Ich schrieb gute Noten in Fächern, die ich vorher gehasst hatte.
Er zeigte mir, dass Lernen Freude machen darf – und dass Erfolg motiviert weiter zu lernen.

Ein und dieselbe Aufgabe kann sich völlig unterschiedlich anfühlen,
je nachdem, ob ich mich sicher oder unsicher, verstanden oder bewertet fühle.

Kinder lernen leichter, wenn sie spüren:

„Ich darf Fehler machen. Ich bin trotzdem in Ordnung.“

Und sie lernen schwer, wenn sie denken:

„Ich darf mir keine Blöße geben. Ich muss funktionieren.“

Beziehung ist die wichtigste Lernbedingung überhaupt.
Lerntherapie – und eigentlich jede gute Pädagogik – beginnt dort,
wo Kinder sich gesehen fühlen, nicht bewertet.

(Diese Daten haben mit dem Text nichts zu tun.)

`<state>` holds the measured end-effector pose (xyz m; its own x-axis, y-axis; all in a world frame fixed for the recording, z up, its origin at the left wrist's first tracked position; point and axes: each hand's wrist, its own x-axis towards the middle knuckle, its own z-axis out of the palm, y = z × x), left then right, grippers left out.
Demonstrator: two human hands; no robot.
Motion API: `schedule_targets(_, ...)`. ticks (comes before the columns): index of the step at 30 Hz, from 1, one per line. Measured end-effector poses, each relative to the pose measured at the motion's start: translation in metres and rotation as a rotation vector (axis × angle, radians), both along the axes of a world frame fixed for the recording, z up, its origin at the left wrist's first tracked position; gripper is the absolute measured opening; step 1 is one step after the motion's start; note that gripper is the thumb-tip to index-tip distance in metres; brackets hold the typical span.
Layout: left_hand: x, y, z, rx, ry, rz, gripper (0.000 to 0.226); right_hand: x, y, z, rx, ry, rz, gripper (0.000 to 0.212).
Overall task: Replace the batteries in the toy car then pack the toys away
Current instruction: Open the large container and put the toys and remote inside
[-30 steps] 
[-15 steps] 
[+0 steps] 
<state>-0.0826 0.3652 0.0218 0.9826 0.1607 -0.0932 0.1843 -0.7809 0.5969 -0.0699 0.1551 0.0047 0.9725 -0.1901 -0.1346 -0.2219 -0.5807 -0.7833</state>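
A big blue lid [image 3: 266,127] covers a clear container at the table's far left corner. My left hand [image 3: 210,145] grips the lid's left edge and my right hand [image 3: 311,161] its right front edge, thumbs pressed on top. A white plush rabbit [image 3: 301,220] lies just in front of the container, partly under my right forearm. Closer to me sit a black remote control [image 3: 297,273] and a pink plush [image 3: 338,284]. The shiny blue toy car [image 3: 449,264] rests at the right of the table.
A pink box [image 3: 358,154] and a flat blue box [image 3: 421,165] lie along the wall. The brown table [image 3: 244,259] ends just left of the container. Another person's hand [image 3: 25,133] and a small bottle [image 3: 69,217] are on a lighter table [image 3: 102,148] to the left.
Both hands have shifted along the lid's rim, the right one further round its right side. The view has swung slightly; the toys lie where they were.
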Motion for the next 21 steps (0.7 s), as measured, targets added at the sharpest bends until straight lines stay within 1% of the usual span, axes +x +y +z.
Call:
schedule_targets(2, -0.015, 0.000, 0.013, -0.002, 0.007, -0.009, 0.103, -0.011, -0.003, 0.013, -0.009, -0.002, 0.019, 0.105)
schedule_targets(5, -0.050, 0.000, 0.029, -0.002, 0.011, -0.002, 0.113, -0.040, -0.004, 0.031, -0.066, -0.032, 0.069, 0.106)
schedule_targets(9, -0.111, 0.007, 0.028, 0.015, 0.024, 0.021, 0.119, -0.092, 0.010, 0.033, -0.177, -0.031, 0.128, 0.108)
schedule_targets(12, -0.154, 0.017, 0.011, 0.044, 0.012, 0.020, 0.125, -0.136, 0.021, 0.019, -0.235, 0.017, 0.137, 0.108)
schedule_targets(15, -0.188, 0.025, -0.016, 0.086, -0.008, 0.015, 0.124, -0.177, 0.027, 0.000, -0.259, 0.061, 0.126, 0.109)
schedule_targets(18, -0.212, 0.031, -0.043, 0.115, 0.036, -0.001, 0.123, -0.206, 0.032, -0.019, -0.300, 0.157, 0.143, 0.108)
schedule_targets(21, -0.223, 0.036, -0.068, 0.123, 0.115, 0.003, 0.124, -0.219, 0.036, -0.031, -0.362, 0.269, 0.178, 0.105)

Alte Muster – neue Erfahrungen

In meiner Arbeit mit Kindern sehe ich das immer wieder:
Ein Kind, das in Mathe blockiert, kann im Spiel plötzlich hochkonzentriert kombinieren und rechnen – und ist erstaunt, wenn ich am Ende sage, dass es gerade 40 Aufgaben gelöst hat.

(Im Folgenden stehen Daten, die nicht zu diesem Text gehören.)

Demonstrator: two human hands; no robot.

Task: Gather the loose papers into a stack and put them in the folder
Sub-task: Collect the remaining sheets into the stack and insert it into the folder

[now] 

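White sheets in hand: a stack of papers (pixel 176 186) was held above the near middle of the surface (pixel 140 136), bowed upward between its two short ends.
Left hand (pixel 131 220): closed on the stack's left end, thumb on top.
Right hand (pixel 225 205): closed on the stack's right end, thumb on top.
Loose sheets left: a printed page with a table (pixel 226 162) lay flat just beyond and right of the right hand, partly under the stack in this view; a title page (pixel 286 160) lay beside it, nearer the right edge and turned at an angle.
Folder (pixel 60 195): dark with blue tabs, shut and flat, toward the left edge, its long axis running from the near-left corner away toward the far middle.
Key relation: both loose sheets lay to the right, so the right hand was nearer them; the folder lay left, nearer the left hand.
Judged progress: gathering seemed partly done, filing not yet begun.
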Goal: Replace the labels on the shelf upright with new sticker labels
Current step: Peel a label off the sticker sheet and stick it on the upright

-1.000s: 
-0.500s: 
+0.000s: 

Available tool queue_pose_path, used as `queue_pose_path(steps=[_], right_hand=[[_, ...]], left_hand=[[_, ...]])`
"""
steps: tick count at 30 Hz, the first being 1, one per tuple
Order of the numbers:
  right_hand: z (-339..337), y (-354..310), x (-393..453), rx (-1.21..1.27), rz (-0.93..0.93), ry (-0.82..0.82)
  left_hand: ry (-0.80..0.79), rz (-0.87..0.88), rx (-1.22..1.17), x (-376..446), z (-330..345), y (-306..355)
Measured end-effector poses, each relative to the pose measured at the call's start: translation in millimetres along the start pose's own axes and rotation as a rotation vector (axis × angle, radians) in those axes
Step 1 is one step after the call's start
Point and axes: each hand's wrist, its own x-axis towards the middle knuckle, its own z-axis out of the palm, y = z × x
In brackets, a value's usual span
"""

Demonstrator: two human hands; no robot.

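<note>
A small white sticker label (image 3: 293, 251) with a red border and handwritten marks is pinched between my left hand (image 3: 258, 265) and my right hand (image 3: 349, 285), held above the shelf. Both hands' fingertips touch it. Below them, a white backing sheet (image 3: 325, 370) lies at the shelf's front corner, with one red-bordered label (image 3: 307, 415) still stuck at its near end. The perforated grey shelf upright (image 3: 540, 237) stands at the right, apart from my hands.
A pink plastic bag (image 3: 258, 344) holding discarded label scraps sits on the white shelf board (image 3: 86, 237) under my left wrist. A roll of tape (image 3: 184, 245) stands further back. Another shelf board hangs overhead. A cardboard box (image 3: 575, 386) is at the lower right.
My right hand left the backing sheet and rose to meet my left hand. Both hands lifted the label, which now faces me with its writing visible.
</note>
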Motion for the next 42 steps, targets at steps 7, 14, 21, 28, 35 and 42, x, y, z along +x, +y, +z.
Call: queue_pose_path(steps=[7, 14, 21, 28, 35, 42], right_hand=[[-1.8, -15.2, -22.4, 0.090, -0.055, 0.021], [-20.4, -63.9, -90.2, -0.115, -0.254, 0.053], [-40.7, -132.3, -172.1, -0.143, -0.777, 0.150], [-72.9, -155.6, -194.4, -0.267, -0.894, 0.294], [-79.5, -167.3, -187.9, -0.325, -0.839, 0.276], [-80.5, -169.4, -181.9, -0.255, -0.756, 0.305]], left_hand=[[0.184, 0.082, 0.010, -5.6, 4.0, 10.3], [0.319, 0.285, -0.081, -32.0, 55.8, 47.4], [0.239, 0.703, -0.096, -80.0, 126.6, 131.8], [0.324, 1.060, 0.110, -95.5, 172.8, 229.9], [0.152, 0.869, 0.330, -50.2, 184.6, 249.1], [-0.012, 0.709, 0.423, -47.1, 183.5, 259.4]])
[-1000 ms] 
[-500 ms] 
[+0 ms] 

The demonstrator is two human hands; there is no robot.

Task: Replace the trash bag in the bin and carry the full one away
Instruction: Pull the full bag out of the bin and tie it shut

Ein anderes, das beim Schreiben sofort blockiert, erzählt frei und lebendig Geschichten, wenn der Druck der Bewertung wegfällt.
Oder es sucht mit Feuereifer Wörter auf einem ABC-Blatt,
wenn ich beiläufig erwähne, dass ein anderes Kind 50 Begriffe gefunden hat.

Der Unterschied liegt nicht im Können, sondern im Gefühl.

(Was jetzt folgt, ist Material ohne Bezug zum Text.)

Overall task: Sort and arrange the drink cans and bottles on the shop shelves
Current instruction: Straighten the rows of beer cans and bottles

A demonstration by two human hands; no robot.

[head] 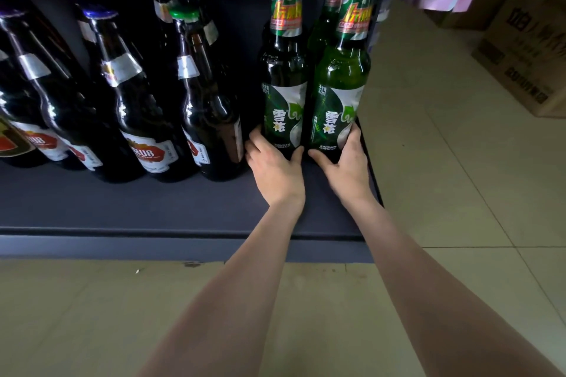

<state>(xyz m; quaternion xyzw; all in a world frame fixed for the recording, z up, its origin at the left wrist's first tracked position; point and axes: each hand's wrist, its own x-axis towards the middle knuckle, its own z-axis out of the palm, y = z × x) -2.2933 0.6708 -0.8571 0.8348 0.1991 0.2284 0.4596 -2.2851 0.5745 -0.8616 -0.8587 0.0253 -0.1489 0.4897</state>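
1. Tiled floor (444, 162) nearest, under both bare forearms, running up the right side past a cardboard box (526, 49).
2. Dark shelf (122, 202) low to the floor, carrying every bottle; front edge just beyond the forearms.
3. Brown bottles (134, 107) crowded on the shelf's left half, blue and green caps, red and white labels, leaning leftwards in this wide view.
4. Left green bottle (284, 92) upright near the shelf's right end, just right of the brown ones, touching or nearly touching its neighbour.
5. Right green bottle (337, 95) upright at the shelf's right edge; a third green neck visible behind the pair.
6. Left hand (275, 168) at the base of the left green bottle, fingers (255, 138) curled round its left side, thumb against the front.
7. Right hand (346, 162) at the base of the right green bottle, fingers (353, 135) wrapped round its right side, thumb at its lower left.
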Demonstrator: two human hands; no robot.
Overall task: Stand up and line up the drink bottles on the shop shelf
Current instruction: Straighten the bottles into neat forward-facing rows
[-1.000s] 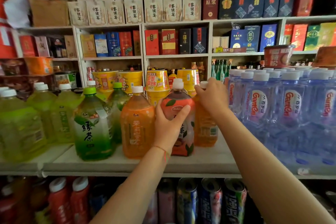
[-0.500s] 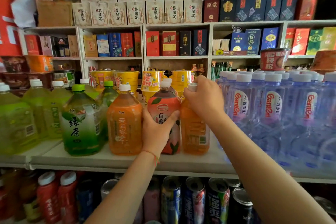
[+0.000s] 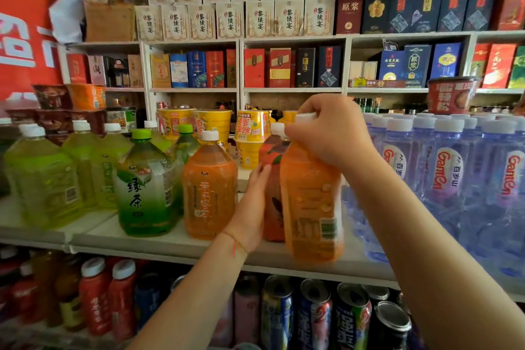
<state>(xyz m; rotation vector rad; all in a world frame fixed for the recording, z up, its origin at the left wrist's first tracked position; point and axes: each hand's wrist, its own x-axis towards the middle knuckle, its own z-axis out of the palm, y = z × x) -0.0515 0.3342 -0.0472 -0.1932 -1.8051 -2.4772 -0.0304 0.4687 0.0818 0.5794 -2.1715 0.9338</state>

Lerntherapie bedeutet, diese Gefühle zu verstehen –
und neue, positive Lernerfahrungen zu ermöglichen.

Manchmal beginnt Veränderung schon damit, dass jemand sagt:

„Ich sehe, das war schwer – und du hast es trotzdem versucht.“

Solche kleinen Sätze öffnen große Türen.
Sie verändern das innere Lernskript:
aus „Ich kann das nicht“ wird „Ich kann es lernen.“

Ein Moment zum Nachdenken

Wie ist es bei Ihnen? Nehmen Sie sich einen Moment Zeit dafür.
Was war Ihr Überlebensfach – und warum?
Lag es am Inhalt? Oder an der Atmosphäre, an der Beziehung, am Gefühl, bewertet zu werden?

Und welches war Ihr Lieblingsfach?
Was war dort anders?

Solche Erinnerungen sind kleine Fenster in unsere Lernbiografie.
Sie zeigen, wie eng Lernen, Beziehung und Emotion miteinander verwoben sind.

Zu guter Letzt

Unsere Lernbiografie prägt, wie wir lernen – und wie wir Kinder beim Lernen begleiten.
Wenn wir verstehen, woher Lernängste, Blockaden oder Abwehr kommen,
können wir ihnen mit mehr Geduld, Humor und Empathie begegnen.

Lernen beginnt mit Beziehung.
Und manchmal genügt ein kleiner Moment von Vertrauen,
ein Loslösen von alten Glaubenssätzen
damit aus einem Überlebensfach ein Lieblingsfach wird.